* **Try it**
In the records that come next, find every line with "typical". Return those lines.

* **Data provided**
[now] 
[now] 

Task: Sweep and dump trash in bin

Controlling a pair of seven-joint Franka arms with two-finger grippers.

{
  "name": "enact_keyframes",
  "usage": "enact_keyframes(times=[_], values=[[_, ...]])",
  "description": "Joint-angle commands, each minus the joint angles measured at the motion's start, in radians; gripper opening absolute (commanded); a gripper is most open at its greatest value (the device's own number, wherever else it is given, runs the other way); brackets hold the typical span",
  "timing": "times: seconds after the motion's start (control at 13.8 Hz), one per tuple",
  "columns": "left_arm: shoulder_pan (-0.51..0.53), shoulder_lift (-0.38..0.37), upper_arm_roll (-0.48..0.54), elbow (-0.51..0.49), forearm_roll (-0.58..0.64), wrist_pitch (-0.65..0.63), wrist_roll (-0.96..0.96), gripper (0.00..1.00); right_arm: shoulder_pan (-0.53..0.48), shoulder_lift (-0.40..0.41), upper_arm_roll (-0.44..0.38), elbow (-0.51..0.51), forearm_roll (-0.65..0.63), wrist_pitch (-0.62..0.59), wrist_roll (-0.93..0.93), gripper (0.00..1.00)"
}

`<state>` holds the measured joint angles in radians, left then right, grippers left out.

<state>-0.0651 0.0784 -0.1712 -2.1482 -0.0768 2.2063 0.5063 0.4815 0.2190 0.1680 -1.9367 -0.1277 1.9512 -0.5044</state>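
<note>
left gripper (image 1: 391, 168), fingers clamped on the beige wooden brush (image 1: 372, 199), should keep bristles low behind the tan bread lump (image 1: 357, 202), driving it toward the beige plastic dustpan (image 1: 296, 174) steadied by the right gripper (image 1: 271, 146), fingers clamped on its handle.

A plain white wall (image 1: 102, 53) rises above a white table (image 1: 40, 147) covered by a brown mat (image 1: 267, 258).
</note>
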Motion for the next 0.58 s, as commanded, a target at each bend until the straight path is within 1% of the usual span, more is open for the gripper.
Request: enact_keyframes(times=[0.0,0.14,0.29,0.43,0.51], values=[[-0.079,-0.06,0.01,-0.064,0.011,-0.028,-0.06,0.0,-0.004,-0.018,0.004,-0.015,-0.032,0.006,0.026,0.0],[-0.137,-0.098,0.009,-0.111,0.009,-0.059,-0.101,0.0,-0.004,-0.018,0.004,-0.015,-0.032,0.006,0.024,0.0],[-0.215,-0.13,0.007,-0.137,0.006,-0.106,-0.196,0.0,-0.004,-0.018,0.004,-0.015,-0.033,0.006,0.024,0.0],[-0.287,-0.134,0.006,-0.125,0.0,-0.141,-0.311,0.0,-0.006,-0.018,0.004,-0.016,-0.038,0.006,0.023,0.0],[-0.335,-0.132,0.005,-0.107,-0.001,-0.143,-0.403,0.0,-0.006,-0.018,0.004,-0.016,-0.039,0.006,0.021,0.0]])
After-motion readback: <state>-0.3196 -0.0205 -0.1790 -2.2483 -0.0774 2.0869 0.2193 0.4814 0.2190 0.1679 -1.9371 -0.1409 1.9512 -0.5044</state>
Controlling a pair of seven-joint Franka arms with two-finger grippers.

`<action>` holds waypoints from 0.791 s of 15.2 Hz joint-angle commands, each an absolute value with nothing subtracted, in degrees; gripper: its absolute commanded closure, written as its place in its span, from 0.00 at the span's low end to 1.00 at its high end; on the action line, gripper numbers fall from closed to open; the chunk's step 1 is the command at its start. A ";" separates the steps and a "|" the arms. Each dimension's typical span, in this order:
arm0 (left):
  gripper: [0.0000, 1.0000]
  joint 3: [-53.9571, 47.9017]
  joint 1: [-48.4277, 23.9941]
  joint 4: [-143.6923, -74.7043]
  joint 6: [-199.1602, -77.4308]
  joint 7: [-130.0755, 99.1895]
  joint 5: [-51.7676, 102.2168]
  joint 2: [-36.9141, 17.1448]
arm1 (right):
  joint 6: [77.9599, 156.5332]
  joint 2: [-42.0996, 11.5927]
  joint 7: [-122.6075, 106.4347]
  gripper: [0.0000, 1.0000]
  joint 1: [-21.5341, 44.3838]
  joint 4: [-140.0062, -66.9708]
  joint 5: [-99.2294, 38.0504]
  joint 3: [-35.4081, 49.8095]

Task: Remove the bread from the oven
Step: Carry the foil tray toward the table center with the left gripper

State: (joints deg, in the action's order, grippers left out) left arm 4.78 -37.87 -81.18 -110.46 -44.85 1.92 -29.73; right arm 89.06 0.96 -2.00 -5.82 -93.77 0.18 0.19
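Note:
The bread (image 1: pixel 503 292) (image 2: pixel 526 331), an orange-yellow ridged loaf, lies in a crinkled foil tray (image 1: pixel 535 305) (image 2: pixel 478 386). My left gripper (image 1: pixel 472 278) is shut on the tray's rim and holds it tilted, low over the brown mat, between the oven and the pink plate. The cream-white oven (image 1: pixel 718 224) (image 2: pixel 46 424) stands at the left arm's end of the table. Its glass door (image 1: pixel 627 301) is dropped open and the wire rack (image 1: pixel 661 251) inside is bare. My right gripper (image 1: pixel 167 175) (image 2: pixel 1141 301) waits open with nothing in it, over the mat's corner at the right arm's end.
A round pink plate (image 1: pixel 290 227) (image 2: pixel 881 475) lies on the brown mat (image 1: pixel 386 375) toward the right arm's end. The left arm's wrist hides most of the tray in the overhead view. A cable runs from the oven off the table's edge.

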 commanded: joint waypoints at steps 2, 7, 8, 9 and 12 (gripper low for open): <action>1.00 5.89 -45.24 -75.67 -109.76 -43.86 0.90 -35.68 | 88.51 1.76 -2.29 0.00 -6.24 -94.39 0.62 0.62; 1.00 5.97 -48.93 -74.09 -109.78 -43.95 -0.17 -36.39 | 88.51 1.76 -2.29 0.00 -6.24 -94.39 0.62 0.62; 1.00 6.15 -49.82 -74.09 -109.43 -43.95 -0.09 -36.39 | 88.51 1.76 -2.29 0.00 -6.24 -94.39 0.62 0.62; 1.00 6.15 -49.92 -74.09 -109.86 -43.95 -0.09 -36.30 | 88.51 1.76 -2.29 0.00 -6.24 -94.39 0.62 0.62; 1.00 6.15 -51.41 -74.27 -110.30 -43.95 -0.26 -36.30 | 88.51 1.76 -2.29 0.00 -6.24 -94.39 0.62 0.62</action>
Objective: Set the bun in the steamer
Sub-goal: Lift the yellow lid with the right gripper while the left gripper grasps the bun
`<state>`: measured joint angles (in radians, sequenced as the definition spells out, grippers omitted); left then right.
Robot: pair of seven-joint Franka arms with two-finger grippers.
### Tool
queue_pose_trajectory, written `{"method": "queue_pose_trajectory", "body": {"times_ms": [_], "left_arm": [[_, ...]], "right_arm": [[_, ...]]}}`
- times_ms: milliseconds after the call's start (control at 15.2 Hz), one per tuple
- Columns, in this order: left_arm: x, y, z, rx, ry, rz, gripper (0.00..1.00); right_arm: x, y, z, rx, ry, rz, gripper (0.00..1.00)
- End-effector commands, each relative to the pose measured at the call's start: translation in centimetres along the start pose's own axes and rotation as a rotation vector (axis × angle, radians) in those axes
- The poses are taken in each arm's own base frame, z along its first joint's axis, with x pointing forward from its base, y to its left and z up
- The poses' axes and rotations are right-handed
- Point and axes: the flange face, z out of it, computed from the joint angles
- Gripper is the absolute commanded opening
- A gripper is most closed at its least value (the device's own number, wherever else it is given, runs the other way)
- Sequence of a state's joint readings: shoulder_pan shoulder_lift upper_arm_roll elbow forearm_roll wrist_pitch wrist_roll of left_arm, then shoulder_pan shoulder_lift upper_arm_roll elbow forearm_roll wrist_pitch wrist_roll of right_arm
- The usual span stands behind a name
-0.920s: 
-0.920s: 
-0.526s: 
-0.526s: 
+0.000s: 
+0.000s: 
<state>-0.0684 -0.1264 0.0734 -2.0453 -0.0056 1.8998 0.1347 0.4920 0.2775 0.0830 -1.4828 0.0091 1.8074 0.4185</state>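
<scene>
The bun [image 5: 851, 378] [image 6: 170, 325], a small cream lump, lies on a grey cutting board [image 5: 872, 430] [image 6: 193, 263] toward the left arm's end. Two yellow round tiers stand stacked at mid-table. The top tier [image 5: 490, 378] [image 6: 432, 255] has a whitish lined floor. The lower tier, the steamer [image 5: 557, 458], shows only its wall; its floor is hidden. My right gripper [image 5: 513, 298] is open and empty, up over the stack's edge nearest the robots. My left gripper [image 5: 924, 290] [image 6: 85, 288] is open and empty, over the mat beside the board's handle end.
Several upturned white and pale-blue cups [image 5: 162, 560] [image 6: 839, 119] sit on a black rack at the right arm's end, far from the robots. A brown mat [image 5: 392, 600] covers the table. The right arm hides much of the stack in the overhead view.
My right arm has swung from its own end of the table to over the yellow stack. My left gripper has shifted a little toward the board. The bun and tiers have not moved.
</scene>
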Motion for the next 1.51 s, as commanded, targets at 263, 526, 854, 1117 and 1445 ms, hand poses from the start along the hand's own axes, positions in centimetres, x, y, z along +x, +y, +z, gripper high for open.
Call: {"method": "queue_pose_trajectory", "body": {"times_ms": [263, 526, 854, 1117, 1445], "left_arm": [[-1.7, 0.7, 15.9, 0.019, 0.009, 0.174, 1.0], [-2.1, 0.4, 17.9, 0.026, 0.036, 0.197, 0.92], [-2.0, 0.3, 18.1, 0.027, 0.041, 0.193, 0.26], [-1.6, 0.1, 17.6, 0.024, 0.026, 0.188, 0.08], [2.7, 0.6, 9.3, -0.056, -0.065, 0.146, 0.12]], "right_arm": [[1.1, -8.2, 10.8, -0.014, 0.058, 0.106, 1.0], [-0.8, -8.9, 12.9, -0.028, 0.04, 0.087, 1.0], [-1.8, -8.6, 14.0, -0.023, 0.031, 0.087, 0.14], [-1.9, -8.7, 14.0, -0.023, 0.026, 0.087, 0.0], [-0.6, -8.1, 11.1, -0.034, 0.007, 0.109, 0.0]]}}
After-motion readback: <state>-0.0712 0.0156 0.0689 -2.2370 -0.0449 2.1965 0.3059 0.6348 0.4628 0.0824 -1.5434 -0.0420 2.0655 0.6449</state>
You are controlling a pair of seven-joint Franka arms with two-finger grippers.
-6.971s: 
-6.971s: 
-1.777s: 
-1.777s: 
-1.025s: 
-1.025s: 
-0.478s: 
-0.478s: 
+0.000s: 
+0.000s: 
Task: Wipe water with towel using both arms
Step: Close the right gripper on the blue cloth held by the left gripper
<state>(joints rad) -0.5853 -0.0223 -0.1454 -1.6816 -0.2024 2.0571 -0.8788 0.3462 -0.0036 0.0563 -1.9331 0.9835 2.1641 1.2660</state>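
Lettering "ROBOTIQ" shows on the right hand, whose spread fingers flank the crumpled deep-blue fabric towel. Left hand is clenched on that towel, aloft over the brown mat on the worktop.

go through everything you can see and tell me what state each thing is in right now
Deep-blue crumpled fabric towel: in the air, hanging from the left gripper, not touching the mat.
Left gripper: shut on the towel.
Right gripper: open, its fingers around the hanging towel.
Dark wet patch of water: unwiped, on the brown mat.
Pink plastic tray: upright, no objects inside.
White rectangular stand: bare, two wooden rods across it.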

* **Exercise result**
  "description": "Joint-angle commands, each minus the joint angles measured at the motion's start, in radians; gripper opening absolute (commanded); a gripper is most open at its greatest value (the device's own number, wherever else it is given, runs the other way); brackets hold the typical span",
`<action>` holds waypoints from 0.791 s of 15.2 Hz joint-angle commands, each an absolute value with nothing subtracted, in degrees; gripper: its absolute commanded closure, written as its place in its span, from 0.00 at the span's low end to 1.00 at its high end; on the action line, gripper numbers fall from closed to open; the chunk's step 1 is the command at its start. A ";" separates the steps and a "|" the arms. Each dimension's typical span, in this order:

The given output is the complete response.